== Prompt ==
Nothing but the lines from the one containing "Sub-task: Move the" to the end of the data should be returned, each exactly as written.

== Recorded data ==

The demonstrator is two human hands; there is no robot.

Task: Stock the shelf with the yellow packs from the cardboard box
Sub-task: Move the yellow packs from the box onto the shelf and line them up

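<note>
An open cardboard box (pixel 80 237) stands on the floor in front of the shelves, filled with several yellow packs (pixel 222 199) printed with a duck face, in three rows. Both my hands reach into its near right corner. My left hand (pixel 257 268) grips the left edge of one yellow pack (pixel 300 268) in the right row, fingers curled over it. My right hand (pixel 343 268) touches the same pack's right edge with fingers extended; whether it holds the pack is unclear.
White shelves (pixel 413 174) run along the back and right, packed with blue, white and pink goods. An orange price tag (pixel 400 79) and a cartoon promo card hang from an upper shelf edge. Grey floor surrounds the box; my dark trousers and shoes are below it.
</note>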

== Answer area ==
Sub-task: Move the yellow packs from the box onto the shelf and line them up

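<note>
An open cardboard box (pixel 80 237) stands on the floor in front of the shelves, filled with several yellow packs (pixel 222 199) printed with a duck face, in three rows. Both my hands reach into its near right corner. My left hand (pixel 257 268) grips the left edge of one yellow pack (pixel 300 268) in the right row, fingers curled over it. My right hand (pixel 343 268) touches the same pack's right edge with fingers extended; whether it holds the pack is unclear.
White shelves (pixel 413 174) run along the back and right, packed with blue, white and pink goods. An orange price tag (pixel 400 79) and a cartoon promo card hang from an upper shelf edge. Grey floor surrounds the box; my dark trousers and shoes are below it.
</note>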

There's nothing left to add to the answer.